Excerpts from a dataset:
------------------------------------
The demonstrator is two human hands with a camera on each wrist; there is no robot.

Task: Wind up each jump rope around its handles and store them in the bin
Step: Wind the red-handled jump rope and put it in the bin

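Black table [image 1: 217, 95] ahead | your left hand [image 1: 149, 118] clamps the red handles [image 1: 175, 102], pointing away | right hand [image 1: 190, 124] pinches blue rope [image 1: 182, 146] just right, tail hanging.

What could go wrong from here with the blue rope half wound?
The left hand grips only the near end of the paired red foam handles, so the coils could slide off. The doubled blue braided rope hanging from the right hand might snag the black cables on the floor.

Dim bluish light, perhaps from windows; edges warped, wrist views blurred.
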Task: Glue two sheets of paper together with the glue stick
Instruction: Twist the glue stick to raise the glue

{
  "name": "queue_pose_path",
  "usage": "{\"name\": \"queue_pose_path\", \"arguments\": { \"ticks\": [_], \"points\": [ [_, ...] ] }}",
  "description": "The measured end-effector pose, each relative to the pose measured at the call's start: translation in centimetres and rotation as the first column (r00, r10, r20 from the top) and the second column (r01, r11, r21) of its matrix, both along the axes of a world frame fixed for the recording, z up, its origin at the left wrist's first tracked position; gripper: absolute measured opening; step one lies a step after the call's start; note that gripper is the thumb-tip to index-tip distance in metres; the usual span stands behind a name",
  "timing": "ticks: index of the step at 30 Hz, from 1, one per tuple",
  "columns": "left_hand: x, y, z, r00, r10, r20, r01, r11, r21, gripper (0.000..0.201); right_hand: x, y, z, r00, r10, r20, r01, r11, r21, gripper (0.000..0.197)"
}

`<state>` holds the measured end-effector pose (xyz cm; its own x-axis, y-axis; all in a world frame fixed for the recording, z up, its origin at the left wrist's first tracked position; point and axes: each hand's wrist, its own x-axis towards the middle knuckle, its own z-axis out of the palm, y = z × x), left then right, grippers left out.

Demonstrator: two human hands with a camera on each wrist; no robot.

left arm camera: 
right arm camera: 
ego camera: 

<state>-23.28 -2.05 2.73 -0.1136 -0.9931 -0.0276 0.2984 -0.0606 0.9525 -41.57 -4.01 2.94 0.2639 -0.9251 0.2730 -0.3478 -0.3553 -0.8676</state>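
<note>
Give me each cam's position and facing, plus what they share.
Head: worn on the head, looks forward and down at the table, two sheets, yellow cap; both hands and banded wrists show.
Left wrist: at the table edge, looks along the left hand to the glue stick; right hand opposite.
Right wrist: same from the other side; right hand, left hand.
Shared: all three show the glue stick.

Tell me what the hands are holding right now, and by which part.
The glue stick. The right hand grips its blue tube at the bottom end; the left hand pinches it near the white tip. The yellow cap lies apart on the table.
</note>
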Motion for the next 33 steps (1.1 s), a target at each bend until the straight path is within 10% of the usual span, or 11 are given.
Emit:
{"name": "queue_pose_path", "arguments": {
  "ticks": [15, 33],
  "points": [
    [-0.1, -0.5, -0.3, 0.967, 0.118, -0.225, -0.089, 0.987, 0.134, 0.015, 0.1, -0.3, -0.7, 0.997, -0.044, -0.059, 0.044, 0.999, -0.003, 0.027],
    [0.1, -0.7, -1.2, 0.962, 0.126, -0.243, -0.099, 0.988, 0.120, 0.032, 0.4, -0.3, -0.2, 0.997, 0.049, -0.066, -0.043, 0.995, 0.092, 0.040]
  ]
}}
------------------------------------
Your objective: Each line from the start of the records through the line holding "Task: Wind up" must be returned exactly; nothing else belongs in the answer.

Final answer:
The demonstrator is two human hands with a camera on each wrist; there is no robot.

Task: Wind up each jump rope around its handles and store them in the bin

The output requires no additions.